• [YOUR ASSIGNMENT]
Please repeat, exactly and without pictures, the lines of the entries below that run from the one containing "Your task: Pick" through the one containing "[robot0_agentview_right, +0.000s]".

• [MATERIAL PROVIDED]
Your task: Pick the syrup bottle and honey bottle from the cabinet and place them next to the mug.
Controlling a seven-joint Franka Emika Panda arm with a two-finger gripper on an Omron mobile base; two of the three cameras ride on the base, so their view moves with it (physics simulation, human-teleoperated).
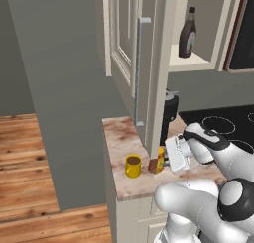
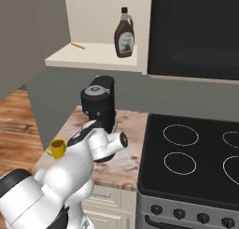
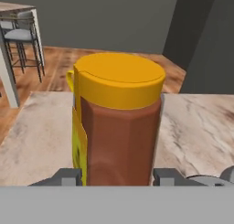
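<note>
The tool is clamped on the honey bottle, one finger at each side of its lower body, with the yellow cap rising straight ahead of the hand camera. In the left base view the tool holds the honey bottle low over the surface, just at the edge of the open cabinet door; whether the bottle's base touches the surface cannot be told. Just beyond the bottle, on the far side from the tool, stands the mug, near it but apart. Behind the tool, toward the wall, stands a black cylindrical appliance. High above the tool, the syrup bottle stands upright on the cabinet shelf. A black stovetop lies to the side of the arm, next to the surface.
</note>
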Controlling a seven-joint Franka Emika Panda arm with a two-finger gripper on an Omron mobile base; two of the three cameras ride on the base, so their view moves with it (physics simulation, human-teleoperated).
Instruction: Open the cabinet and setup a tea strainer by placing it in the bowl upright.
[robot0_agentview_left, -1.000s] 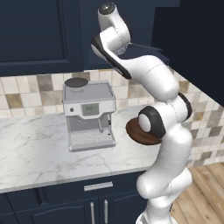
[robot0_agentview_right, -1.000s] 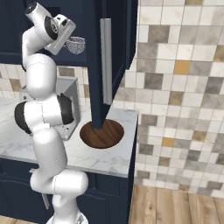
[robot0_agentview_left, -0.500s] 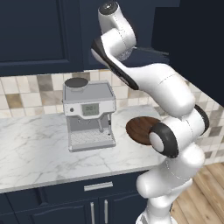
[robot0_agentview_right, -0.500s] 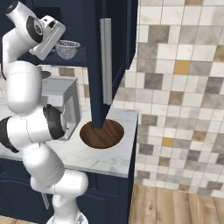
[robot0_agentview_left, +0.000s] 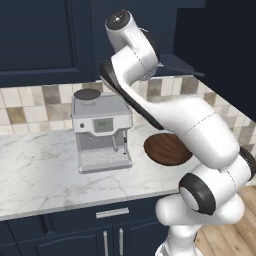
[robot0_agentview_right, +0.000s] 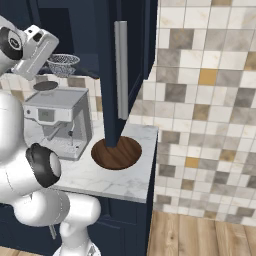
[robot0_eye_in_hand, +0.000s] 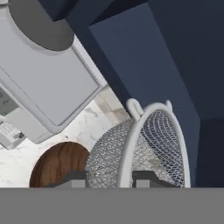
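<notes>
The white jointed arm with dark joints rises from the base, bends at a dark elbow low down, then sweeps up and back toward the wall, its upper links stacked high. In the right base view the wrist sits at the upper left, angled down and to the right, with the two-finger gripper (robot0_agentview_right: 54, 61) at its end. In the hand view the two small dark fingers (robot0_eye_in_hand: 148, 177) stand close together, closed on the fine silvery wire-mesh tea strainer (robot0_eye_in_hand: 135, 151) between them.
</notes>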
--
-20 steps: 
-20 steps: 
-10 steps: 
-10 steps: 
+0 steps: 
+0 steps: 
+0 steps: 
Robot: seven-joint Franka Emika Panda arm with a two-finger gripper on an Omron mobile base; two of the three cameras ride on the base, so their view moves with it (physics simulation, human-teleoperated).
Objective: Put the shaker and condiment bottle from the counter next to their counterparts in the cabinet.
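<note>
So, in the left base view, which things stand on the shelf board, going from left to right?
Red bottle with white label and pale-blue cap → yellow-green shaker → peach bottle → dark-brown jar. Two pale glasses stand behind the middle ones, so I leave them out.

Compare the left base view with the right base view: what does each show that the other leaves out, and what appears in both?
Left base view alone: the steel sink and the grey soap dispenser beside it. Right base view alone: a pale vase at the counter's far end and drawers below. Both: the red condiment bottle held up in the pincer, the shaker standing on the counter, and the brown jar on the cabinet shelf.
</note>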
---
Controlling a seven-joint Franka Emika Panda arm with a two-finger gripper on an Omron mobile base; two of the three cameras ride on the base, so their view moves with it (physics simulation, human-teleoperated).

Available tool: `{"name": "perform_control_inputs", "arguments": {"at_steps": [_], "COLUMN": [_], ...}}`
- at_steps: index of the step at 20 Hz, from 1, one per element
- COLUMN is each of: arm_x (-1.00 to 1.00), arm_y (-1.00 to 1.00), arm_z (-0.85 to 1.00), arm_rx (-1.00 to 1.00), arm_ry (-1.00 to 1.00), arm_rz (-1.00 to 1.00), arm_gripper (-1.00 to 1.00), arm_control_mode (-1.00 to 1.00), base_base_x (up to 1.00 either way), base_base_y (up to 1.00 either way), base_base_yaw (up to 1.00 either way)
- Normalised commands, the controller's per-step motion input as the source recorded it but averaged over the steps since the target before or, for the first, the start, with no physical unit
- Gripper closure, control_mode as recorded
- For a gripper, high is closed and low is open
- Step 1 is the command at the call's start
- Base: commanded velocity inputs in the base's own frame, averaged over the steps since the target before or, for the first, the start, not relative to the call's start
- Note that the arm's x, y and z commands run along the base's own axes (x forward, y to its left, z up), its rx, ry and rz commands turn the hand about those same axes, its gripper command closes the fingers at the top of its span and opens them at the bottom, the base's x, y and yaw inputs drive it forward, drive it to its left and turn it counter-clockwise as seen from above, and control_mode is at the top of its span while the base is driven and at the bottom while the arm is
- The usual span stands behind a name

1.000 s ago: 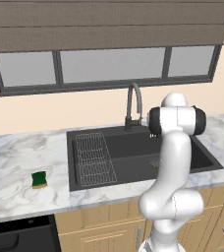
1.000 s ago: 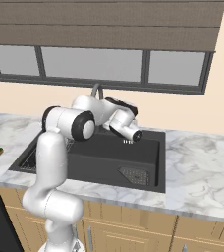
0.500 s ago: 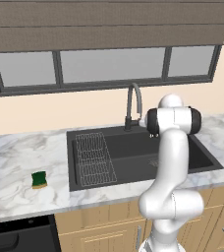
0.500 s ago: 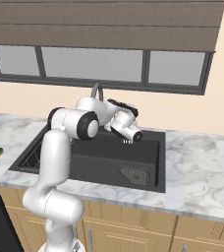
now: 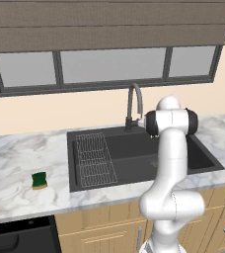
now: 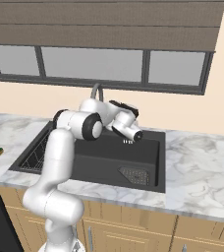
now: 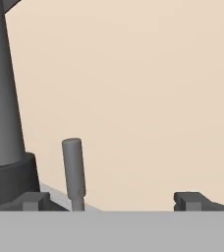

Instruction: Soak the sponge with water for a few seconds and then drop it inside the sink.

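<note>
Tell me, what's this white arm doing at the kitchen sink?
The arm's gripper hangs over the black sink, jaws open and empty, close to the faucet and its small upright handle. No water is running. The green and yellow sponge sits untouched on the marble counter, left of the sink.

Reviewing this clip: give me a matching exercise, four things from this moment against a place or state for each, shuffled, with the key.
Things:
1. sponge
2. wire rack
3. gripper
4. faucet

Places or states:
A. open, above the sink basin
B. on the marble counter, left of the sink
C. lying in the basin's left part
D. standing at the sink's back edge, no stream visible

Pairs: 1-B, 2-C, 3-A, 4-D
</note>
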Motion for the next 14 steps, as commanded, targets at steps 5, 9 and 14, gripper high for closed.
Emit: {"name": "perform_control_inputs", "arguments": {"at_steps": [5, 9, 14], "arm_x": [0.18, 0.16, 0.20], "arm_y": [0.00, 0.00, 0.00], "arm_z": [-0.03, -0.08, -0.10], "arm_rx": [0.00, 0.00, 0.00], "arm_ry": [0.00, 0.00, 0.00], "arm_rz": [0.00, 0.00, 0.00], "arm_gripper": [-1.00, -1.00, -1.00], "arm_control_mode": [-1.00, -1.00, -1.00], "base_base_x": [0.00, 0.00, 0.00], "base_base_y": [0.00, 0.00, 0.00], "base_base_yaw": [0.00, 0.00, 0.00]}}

• [THE ANSWER]
Your task: Pick the syrup bottle and honey bottle from the cabinet and place them next to the mug.
Controlling a seven-joint Franka Emika Panda arm with a two-finger gripper on an Omron mobile base; two of the three cameras ride on the base, so their view moves with it (physics simulation, human-teleoperated).
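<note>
The tool is clamped on the honey bottle, one finger at each side of its lower body, with the yellow cap rising straight ahead of the hand camera. In the left base view the tool holds the honey bottle low over the surface, just at the edge of the open cabinet door; whether the bottle's base touches the surface cannot be told. Just beyond the bottle, on the far side from the tool, stands the mug, near it but apart. Behind the tool, toward the wall, stands a black cylindrical appliance. High above the tool, the syrup bottle stands upright on the cabinet shelf. A black stovetop lies to the side of the arm, next to the surface.
</note>
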Controlling a seven-joint Franka Emika Panda arm with a two-finger gripper on an Omron mobile base; two of the three cameras ride on the base, so their view moves with it (physics simulation, human-teleoperated).
Instruction: Open the cabinet and setup a tea strainer by placing it in the bowl upright.
[robot0_agentview_left, -1.000s] 
[robot0_agentview_right, -1.000s] 
[robot0_agentview_left, -0.500s] 
[robot0_agentview_right, -0.500s] 
[robot0_agentview_left, +0.000s] 
[robot0_agentview_right, +0.000s] 

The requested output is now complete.